Connie Converse

I wrote this for Lisa’s WMM (Women Music March) as I have proudly done for the past few years in March. Lisa was one of the first followers I had when starting out, and she is one of the readers who helped build my site in a lot of ways. Please go see the original post and visit her site. Thanks, Lisa!

It’s a shame she is more remembered for what may or may not have happened to her than for her music. She has been hailed for being ahead of her time, and she was. I plead with everyone reading this, please look her up and read some things about her. I have barely scratched the surface with this post.

Connie Converse is one of the most unusual stories in folk music or music in general. She wrote quiet, thoughtful songs in the early 1950s. That was years before the folk revival made that style popular. At the time, almost no one outside a small circle of friends heard her music. Decades later, people realized she had been doing something new long before it became fashionable.

She was born Elizabeth Eaton Converse in 1924 in New Hampshire. She grew up in a strict Baptist family and showed an early interest in writing and music. After leaving college, she moved to New York City in the late 1940s. She went there hoping to find a place in the arts. Instead of the louder folk style that would come later, Converse wrote reflective songs that sounded closer to personal thoughts or even letters.

During the early 1950s, she performed occasionally in New York apartments and small gatherings. Her friend Gene Deitch, who later worked in animation, recorded many of her songs at home on a tape machine. In 1954, she appeared on The Morning Show on CBS, singing several of her compositions. The appearance did not lead to a recording contract, and by the end of the decade, she stepped away from performing.

In the early 1960s, Converse moved to Michigan and worked in publishing and writing. Music slowly faded from her life, and she became a huge activist on racism. On August 10, 1974, she wrote letters to friends and family and packed her belongings into a Volkswagen Beetle and drove away from her Ann Arbor, Michigan home. She was never heard from again, and her disappearance remains unexplained.  She left letters indicating a desire to start a new life and instructed friends/family not to look for her.  No traces of her or her car were ever found. There have been theories about her.  While she may have started a new life, the most widely discussed theories include suicide (possibly by driving into a body of water) or death by misadventure.

Several years after she left, someone told her brother Philip that they had seen a phone book listing for “Elizabeth Converse” in either Kansas or Oklahoma, but he never pursued the lead. About ten years after she disappeared, the family hired a private investigator in hopes of finding her. The investigator told the family, however, that even if he did find her, it was her right to disappear, and he could not simply bring her back. After that, her family respected her decision to leave and ceased looking for her.

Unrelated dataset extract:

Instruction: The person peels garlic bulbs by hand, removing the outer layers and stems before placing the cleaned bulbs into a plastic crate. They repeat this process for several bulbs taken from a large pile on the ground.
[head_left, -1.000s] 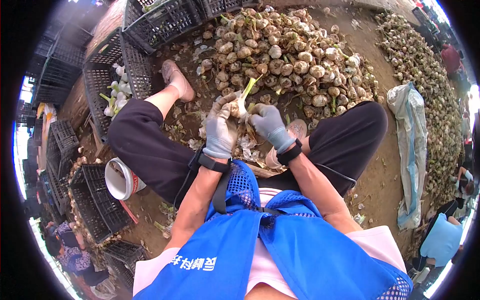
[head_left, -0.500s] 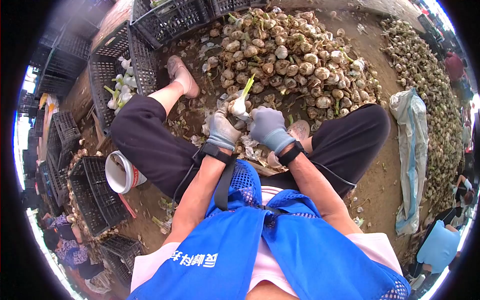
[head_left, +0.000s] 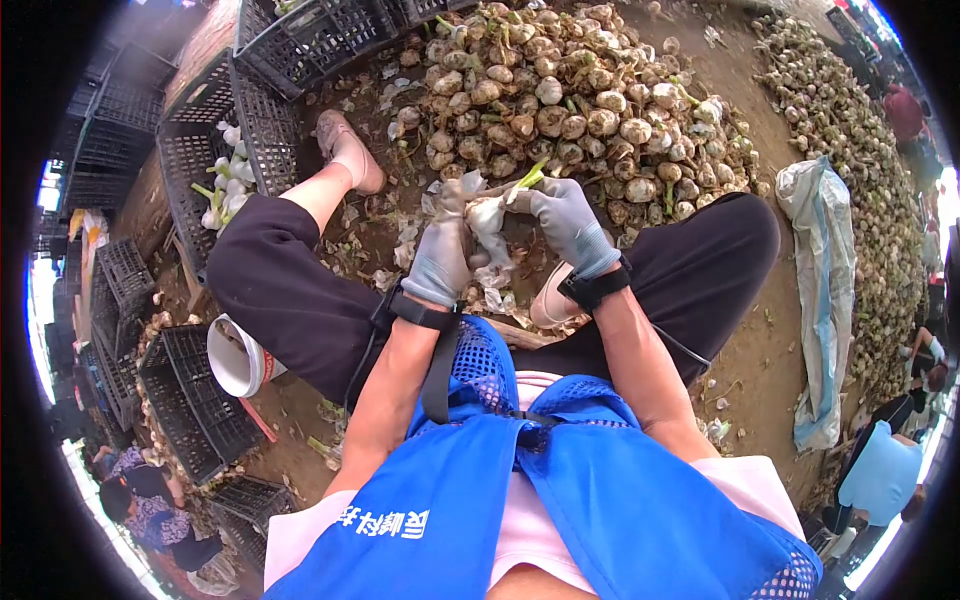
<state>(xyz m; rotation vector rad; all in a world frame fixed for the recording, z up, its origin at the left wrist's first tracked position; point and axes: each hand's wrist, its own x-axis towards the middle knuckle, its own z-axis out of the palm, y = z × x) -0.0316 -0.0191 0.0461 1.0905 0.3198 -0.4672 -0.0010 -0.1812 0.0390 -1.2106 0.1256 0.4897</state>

Her music might have stayed unknown if Gene Deitch had not preserved those early tapes. In 2009, the label Squirrel Thing Recordings released a collection of her recordings. For the first time, people heard the songs she had written more than fifty years earlier. Listeners were struck by how modern they sounded, both in their lyrics and their quiet delivery.

Today, Connie Converse is often mentioned as a lost pioneer of singer-songwriter music. She worked alone with a guitar, writing direct songs about daily life, loneliness, and independence, years before artists in the 1960s folk revival made that approach common.

What makes Connie Converse interesting is timing. She was writing personal, singer-songwriter-style material in the early 1950s, almost a decade before that approach became common. If these songs had been recorded during the 1960s folk revival, her story might look very different.

Connie Converse: “Human society fascinates me and awes me and fills me with grief and joy; I just can’t find my place to plug into it”

“I believe all true art is, in this sense, impersonal:
its value does not depend on knowing or thinking anything
about its maker. Art is not an extension of the artist’s personality,
but has its own life”

“The problem, or at least a problem, I’ve been told —
is that I am not very concerned about being missed
upon any of my exits, not the ones that are voluntary
nor the ones that swoop down without warning
to cover me in a quilt of dark feathers”.